Security Risk Assessment Shows Where Security Dollars Are Best Spent
First of a two-part article explaining the importance of early planning and security risk assessments for mitigating threats.
A security risk assessment is the eyes-wide-open approach to designing safer, more secure buildings. When performed in the concept design phase of a new building or significant renovation or expansion, the security risk assessment generates a detailed document that informs the design of building architecture and systems. The assessment analyzes threats to the specific assets of the project and vulnerabilities in design that could allow the threats and their consequences to occur. The assessment also proposes high-level, conceptual mitigation strategies to implement in the architectural, structural, mechanical, electrical, plumbing, and security systems. When implemented in the early design phases, the cost and aesthetic impacts on the project can be minimized.
While every assessment is project-specific, almost all buildings have certain fundamental critical assets — the people who live or work in or visit the facility and the electrical, mechanical, and IT infrastructures — that are always included. Other facility-specific critical assets are identified by the owner and other key stakeholders that, if lost, would significantly impact the ability to operate the facility, owner’s business, tenants’ businesses or residents’ homes, for example, significant impairment of a financial institution’s IT infrastructure.
Communication with key stakeholders is fundamental to developing and validating the security risk assessment. Typically, four key stakeholders are at the table: the project client, which may be an architectural firm or owner, depending on which entity has contracted for the assessment; the ultimate owner of the project; project manager; and the operator of the project, which may be the in-house building operations manager or a third party. Together they will identify for the security risk assessment consultant the goal of the project, type of property, location, and whether or not it will be an iconic building. If the assessment is conducted early in the project, it often is too early to have identified the property’s security contractor, tenants, and security products. Therefore, the analysis focuses largely on the design, but offers high-level advice for the client to follow over the course of the project. The security risk assessment also will engage local building authorities, utility providers, first responders, and government entities, where applicable.
Just as all facilities have common and unique critical assets, the same can be said of threats, which may range from commonplace thefts and minor acts of vandalism to a terrorist attack on an iconic institutional building.
The assessment is informed by statistical analyses of the likelihood of certain threats occurring in particular geographic locations and types of facilities. Third-party analyses and statistics can be used to determine the likelihood of a certain threat in a given location and facility. Security risk assessment consultants may also use their own proprietary methods of determining the threat level. Often, the analysis will contain elements from both methods.
Vulnerabilities — the shortcomings in design that could allow any of the threats to occur — are unique to each project, as are consequences. The owner must evaluate the specific potential consequences and assess the operational and financial impacts in each case, which may range from “insignificant” to “catastrophic.”

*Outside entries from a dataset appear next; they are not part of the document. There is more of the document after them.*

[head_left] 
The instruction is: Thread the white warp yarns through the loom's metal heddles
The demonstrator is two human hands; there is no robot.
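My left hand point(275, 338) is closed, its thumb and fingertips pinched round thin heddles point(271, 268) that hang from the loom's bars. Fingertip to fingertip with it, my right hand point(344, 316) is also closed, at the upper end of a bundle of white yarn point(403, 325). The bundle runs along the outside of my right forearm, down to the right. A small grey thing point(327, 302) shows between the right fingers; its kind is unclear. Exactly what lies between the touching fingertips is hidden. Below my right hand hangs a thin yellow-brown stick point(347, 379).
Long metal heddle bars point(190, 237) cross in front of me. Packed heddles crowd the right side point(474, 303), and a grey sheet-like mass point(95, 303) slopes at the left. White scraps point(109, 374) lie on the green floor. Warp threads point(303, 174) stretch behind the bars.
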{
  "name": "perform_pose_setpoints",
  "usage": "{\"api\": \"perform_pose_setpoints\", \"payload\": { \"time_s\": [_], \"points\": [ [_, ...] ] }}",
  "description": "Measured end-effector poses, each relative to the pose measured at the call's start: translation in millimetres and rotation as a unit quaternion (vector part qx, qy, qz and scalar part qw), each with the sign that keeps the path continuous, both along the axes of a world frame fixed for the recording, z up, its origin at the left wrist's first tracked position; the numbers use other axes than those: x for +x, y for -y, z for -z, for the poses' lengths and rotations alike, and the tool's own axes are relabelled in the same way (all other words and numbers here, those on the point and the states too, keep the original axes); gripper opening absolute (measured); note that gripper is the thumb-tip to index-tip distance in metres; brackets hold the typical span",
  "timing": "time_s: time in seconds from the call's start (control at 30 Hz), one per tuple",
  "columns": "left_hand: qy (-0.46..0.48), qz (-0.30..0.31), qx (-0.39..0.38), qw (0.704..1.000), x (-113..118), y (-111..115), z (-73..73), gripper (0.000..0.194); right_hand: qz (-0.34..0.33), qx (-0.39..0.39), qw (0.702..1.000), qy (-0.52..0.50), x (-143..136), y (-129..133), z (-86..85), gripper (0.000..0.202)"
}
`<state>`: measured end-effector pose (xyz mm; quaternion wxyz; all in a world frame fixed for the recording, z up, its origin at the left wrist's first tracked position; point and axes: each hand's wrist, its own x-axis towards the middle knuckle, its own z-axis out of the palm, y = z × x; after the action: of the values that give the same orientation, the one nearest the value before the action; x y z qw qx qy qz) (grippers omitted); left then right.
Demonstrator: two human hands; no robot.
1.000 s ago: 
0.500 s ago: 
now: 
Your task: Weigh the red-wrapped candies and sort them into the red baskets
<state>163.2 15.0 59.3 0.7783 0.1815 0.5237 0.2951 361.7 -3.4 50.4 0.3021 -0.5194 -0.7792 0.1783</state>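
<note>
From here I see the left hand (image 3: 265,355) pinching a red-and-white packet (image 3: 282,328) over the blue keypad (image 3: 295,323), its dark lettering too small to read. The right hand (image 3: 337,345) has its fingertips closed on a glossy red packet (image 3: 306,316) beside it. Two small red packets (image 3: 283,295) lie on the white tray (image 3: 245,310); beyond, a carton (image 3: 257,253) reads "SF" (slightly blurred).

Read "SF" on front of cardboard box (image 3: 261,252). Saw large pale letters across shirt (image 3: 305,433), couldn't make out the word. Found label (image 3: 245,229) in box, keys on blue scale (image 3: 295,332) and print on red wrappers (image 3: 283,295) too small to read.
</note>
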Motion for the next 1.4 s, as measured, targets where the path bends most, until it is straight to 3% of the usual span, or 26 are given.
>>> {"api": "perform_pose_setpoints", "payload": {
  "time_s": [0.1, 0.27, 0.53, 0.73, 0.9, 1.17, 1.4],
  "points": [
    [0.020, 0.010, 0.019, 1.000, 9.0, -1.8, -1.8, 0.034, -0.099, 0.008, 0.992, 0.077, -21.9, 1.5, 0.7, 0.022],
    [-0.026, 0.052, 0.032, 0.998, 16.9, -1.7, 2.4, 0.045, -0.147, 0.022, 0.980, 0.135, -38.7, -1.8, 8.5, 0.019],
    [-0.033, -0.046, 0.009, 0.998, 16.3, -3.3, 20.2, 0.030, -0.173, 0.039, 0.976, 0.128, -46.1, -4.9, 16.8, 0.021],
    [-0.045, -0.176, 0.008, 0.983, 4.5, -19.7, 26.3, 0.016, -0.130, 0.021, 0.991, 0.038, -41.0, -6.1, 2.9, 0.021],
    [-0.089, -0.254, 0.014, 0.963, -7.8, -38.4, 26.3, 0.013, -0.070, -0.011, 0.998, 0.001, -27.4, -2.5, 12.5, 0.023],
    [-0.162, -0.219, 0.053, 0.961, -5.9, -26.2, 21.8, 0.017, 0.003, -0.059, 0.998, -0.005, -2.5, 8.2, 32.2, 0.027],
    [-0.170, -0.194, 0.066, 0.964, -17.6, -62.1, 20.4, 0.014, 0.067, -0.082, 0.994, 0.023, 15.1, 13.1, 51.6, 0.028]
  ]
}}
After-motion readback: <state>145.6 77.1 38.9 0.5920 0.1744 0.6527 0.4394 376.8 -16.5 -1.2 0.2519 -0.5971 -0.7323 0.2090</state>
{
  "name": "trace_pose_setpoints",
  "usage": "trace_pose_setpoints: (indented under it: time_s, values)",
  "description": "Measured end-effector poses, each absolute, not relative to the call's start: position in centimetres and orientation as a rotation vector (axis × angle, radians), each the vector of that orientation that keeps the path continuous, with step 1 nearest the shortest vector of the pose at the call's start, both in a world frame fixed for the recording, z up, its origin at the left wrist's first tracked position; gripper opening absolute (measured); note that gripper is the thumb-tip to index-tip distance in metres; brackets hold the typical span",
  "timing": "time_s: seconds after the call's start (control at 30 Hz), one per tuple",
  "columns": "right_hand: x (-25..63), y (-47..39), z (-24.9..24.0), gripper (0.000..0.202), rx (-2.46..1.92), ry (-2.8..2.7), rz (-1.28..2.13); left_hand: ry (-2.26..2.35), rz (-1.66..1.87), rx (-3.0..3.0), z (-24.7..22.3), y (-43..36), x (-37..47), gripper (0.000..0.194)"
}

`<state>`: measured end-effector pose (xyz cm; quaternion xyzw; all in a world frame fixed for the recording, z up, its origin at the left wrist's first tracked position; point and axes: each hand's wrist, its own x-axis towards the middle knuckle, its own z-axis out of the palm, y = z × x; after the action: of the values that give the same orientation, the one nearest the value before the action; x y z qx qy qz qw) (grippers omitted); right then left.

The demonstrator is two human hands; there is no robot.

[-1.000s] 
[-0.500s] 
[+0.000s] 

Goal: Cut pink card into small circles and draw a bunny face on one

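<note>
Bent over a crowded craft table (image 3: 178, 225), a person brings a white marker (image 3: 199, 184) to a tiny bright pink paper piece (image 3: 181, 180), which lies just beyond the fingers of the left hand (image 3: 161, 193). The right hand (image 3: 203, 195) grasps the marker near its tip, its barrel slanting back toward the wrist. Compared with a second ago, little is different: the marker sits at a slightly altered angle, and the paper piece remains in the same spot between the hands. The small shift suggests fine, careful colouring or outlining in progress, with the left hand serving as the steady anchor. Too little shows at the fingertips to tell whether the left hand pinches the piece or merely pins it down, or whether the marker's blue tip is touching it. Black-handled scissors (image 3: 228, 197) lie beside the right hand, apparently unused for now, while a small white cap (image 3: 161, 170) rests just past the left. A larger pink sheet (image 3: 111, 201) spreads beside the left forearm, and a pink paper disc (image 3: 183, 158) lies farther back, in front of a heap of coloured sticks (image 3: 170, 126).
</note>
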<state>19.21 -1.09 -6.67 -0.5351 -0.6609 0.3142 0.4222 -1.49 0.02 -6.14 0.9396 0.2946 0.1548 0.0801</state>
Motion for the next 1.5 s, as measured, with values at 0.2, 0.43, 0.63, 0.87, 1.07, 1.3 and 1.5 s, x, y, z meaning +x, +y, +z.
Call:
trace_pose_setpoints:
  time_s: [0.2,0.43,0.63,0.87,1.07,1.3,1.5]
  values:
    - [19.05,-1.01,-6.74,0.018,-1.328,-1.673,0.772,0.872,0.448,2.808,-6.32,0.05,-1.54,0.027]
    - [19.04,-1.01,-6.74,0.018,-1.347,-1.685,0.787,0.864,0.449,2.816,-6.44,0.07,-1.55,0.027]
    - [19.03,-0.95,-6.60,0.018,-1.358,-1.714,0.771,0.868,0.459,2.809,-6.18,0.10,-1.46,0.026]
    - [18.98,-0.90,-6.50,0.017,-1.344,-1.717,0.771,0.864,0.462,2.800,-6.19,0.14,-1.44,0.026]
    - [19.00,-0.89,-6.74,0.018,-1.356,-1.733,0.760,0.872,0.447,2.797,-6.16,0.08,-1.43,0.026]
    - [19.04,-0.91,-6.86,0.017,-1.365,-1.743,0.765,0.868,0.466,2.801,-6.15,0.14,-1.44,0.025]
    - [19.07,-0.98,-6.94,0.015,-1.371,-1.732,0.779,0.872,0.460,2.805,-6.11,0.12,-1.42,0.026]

The security risk assessment prioritizes the threats and vulnerabilities and identifies design strategies to mitigate these. From there, the security risk assessment may produce some high-level advice on cost impact regarding these strategies. The owner can use this document to weigh its risk appetite and make decisions about the cost-benefit of the various means to mitigate the risks, including the recommended design strategies, as well as operational strategies or insurance solutions. An owner may also decide to accept any or all of the risks in full. Based on discussion, the security risk assessment consultant will make specific recommendations and work with the project manager and his or her liaisons for the various building systems to implement appropriate changes to the design.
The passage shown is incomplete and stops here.